Año de nuestro señor 1086. Córdoba, capital del reino Marroquí. Tras 2 años de continuo asedio que parecían eternos, con denodados esfuerzos de las huestes castellanas, y un perpetuo sufrimiento de la población andalusí, los muros de la ciudad cedieron por el ala oeste, y un ariete logró acercarse lo suficiente para derribar la puerta principal. Invocando al apóstol patrón, y al grito de "Santiago y cierra, España", el rey D. Airamand I, al mando de la caballería Toledana, las levas de infantería ligera de León, y reforzados con dotaciones mercenarias de ballesteros de las órdenes de Calatrava y Santiago, cargó contra los musulmanes, tropas de infantería ligera mozárabes del ejercito personal de Stelios el temible, que en apretadas filas defendían valientemente la ciudad, cimitarra en mano. Una y otra vez, en mortíferas oleadas de cargas de caballería, los castellanos iban diezmando la resistencia mora. Arqueros moros y ballesteros castellanos cubrían el cielo con lluvias de saetas, sobrevolando los yelmos acerados policromados y los turbantes monocromos, en una y otra dirección. Con denodada entereza, los moros no cedían terreno y aguantaban estoicamente las recias acometidas. Cuando la infantería ligera leonesa llegó hasta la primera línea de batalla, con las lanzas en ristre y el escudo firmemente sujeto contra el pecho, la suerte ya estaba echada, y se limitaron a rematar la reducida defensa que algunos civiles fanáticos osaron resistir. La batalla fue salvaje pero breve.
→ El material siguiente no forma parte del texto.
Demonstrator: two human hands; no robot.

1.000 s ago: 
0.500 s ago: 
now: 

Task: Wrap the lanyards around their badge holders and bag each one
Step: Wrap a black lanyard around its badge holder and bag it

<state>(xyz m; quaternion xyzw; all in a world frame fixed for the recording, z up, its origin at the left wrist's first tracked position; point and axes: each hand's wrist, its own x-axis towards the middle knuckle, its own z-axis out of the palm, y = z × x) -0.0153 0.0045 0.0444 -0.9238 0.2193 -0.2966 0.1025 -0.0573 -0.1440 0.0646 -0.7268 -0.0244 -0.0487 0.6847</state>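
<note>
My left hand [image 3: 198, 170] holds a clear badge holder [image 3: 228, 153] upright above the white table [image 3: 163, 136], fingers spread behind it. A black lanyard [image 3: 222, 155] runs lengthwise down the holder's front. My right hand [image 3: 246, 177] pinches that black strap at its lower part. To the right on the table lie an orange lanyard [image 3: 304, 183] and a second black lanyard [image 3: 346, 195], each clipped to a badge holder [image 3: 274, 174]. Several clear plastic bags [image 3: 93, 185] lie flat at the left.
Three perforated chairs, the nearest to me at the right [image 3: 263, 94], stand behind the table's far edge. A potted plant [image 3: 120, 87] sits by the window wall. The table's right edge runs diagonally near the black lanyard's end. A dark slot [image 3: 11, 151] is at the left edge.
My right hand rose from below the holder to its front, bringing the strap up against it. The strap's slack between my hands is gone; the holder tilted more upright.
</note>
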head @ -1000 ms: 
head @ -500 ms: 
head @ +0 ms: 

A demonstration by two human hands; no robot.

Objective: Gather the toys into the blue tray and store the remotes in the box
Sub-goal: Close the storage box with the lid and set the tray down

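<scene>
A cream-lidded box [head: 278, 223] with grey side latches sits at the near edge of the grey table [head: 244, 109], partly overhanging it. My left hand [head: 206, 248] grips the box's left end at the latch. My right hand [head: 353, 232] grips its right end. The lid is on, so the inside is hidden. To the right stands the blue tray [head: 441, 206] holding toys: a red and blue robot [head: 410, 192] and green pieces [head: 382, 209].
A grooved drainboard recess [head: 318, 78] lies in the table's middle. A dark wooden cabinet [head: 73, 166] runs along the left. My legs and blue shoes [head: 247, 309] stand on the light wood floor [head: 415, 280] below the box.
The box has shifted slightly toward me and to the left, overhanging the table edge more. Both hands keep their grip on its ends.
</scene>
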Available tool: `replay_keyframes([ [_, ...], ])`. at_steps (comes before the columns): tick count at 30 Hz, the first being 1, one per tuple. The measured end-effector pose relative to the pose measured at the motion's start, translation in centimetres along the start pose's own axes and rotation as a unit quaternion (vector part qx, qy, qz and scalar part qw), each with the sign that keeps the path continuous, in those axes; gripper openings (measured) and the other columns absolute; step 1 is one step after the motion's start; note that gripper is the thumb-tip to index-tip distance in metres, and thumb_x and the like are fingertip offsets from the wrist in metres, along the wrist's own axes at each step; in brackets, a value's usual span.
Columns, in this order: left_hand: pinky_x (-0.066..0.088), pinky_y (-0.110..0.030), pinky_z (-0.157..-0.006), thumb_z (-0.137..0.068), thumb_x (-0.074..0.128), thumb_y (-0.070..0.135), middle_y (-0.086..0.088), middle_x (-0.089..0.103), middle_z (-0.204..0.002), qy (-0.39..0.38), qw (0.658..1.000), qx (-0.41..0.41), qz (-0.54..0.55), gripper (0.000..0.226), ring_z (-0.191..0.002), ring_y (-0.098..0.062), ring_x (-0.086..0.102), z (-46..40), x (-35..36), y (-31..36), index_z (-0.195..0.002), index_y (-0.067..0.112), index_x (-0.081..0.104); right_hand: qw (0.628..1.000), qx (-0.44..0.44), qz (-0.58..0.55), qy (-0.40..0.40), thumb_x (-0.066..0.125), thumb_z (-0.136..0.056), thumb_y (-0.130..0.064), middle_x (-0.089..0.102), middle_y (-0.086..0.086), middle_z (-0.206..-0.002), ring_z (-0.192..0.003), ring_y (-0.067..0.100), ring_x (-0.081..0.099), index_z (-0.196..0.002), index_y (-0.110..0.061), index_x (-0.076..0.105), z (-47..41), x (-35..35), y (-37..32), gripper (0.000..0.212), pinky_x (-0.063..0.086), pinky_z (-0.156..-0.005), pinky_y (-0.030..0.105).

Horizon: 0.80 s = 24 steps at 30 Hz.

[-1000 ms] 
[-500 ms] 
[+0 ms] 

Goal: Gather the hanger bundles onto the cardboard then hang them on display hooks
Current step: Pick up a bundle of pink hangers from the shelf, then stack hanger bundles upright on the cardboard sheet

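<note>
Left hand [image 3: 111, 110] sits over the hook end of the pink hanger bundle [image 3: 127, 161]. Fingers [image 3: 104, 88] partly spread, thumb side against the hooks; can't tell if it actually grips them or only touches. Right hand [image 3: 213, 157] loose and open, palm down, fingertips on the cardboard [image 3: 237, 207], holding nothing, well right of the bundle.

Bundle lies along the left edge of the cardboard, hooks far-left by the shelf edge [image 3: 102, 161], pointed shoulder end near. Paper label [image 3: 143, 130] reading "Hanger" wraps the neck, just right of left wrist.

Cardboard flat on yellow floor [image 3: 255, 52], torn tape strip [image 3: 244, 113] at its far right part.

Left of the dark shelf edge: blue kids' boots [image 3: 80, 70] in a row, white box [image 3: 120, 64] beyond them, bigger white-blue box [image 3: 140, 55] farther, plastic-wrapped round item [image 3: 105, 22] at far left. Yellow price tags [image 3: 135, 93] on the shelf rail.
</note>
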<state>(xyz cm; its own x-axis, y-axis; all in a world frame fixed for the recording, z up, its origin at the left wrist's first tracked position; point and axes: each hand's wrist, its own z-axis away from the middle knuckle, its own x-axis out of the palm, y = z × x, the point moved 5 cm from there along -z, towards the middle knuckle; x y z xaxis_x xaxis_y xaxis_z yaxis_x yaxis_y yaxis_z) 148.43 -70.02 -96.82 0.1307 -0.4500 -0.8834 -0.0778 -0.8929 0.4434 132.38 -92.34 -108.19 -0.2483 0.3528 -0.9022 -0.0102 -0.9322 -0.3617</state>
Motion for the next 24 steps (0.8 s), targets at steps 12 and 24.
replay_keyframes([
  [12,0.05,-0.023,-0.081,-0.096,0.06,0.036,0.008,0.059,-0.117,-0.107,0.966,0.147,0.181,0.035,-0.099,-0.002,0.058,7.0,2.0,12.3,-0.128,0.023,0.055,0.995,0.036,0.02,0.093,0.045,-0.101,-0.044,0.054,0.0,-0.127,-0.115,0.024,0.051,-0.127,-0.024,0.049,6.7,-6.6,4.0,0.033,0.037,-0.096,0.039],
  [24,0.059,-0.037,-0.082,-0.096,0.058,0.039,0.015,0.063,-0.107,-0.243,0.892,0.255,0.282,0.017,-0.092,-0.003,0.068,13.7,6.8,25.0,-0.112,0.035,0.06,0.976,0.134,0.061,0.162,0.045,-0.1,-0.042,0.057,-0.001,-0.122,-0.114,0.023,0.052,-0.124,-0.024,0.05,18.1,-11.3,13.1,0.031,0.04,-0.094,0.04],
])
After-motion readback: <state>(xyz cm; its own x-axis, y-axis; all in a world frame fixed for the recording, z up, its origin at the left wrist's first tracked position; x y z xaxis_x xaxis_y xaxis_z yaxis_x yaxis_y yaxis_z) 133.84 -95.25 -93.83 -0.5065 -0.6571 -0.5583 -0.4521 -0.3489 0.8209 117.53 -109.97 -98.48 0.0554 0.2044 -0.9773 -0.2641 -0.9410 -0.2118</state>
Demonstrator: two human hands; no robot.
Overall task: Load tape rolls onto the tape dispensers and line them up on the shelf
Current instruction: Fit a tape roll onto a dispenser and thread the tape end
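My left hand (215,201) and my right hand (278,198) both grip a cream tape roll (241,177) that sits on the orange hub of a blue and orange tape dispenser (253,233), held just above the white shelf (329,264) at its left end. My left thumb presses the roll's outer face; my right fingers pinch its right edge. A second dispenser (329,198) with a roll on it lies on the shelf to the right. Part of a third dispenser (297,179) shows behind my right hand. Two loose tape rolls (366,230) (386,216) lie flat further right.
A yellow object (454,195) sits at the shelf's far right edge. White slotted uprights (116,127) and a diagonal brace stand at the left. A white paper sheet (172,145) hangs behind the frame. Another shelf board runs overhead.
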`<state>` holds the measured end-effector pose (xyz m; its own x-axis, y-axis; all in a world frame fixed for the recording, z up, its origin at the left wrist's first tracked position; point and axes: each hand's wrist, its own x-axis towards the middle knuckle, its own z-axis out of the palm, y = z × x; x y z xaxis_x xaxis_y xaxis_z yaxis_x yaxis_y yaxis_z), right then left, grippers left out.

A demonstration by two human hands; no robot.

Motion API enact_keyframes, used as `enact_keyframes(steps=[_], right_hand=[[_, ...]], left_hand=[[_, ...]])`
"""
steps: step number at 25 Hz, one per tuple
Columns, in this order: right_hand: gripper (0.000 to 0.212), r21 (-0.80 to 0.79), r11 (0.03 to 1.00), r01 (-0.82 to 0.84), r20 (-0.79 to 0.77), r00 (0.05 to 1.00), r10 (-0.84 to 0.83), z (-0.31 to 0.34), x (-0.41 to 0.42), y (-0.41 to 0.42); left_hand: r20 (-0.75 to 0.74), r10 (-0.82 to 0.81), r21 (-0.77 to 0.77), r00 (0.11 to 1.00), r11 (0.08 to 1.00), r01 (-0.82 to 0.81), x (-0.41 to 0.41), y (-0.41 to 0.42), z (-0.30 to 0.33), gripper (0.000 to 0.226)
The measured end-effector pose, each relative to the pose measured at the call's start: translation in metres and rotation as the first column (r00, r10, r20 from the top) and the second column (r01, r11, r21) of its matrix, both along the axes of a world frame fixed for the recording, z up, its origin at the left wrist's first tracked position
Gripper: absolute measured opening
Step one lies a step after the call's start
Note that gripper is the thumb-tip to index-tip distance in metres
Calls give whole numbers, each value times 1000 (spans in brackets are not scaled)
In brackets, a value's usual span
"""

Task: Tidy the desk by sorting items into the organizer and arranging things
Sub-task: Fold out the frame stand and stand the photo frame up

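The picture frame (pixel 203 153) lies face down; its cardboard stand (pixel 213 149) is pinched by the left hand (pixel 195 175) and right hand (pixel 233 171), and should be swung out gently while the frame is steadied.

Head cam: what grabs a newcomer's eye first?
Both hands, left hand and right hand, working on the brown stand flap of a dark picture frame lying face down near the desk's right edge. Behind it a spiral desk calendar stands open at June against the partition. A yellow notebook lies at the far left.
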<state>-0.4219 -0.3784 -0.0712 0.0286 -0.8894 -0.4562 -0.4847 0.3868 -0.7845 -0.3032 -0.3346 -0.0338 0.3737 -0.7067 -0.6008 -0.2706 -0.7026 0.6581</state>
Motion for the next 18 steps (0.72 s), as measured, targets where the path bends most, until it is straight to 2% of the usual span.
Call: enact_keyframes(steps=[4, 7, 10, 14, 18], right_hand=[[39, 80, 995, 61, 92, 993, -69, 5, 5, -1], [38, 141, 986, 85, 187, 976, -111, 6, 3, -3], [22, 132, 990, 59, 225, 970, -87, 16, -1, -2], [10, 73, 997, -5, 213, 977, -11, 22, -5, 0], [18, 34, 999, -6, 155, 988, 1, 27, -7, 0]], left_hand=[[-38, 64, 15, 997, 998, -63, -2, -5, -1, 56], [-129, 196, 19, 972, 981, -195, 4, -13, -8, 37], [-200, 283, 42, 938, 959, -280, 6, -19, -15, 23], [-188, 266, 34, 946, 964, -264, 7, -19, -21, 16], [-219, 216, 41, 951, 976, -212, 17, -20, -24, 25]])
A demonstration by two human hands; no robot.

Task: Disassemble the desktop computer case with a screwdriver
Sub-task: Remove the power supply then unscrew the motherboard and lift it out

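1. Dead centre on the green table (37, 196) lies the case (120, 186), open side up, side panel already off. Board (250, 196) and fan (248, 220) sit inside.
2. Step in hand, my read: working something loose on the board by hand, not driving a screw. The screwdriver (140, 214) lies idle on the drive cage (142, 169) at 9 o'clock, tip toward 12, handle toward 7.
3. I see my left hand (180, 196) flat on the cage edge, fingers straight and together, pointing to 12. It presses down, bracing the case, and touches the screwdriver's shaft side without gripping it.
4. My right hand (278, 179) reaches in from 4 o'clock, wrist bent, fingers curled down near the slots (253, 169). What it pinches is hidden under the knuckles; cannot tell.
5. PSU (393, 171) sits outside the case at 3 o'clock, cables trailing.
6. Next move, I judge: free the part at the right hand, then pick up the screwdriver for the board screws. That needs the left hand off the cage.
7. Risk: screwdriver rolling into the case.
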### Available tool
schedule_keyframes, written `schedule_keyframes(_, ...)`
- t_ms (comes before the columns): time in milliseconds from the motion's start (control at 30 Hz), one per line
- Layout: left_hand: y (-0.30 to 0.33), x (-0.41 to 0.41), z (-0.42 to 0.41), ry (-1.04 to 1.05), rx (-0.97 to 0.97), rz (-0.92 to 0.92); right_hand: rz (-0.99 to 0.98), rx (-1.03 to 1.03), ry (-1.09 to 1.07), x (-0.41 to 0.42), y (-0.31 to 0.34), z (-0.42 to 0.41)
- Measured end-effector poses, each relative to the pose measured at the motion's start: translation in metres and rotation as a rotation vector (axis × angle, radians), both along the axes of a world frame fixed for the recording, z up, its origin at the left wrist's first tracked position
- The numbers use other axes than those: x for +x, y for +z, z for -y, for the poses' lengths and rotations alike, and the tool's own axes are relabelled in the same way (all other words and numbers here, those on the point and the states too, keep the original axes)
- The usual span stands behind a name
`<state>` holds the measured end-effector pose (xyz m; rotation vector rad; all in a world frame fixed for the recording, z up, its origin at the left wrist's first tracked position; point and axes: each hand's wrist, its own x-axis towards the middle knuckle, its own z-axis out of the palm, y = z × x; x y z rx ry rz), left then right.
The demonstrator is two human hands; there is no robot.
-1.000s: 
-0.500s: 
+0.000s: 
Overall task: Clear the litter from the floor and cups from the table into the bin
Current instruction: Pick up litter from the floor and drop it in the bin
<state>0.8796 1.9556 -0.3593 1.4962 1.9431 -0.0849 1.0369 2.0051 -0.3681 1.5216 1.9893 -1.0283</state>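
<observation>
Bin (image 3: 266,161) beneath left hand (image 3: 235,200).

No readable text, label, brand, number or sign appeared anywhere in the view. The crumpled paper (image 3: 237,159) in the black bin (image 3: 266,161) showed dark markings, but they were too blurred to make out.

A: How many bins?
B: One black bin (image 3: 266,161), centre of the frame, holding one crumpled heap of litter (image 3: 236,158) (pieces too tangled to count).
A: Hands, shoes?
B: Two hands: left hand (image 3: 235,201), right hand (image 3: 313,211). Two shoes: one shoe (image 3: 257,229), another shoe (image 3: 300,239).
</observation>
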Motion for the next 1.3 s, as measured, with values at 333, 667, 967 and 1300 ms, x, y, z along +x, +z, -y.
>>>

Con el paso de los años, los juglares (los trovadores, y algunos cantamañanas, n.t.) cantaban la gesta de boca en boca, y muchos fueron los detalles que se han ido modificando con el pasar de los tiempos de esta verídica historia. De hecho, este acontecimiento fue trasladado a la vecina provincia de Jaén, pues en las Navas de Tolosa resultó ser más épica y espectacular la narración de dicha batalla.
La corte Cordobesa de la familia de los Omeya fue tomada por las armas. Los embajadores extranjeros allí desplazados fueron atendidos con cortesía, y se les permitió salir con dignidad a aquellos que así lo solicitaron; recibiendo tratos de abolengo real como si hubiesen sido invitados por el propio D. Airamand I. La vieja corte castellana abandonó la tienda militar de campaña y se acomodó en los nuevos y suntuosos palacios andalusíes. Se instauró la ley marcial en la ex-capital mora, se hizo una gran pira con todos los libros del Corán, se prohibió el culto a Alá y cualquier referencia al profeta Mahoma.
Aún queda mucho por hacer, pero al menos la península ibérica estará libre de extranjeros, por primera vez en más de cuatrocientos años, y una sola religión será proclamada y venerada en la vieja piel de toro.
Los restos del ejército mozárabe, y un ejercito almohade que acababa de cruzar el paso de Algeciras, se protegieron en la vecina Granada, tras los esplendidos por bellos e inexpugnables muros de la ciudad, esperando un mejor desenlace, perseguido muy de cerca por la fuerza militar de D. Vaasco que rápidamente inició un segundo sitio sobre esta ciudad. La caída de la última ciudad mora parece inevitable.
Y detrás de la ciudad: el Mediterráneo, por fin. Una suave brisa marina azota las caras sudorosas y cansadas, barbas hirsutas y polvorientas, ojos saltones desencajados contemplan un mar tranquilo, sin las bravas olas del Atlántico. Las expectativas de abrir el comercio hacia el este anima el espíritu del rey para continuar esta campaña hasta el final.
Algo aún se interpone aún en su camino: ¡Beduinos! Sobre el puente de acceso a la entrada principal de Granada, un numeroso grupo de bestias relinchan en compacta formación aguardando con fanática determinación y esperanza la llegada de refuerzos allende los mares.
El fragor de la batalla cruzó rápidamente el Mare Nostrum, atrayendo a las aves de rapiña que buscan tesoros en los caídos. Las tropas castellanas, expulsando a los últimos moros de extramuros al mar, montaron sus fortines de asedio a pie de playa, esperando con decidido tesón la caida de la ciudad, y la llegada de los atrevidos piratas de Sesp1 el navegante.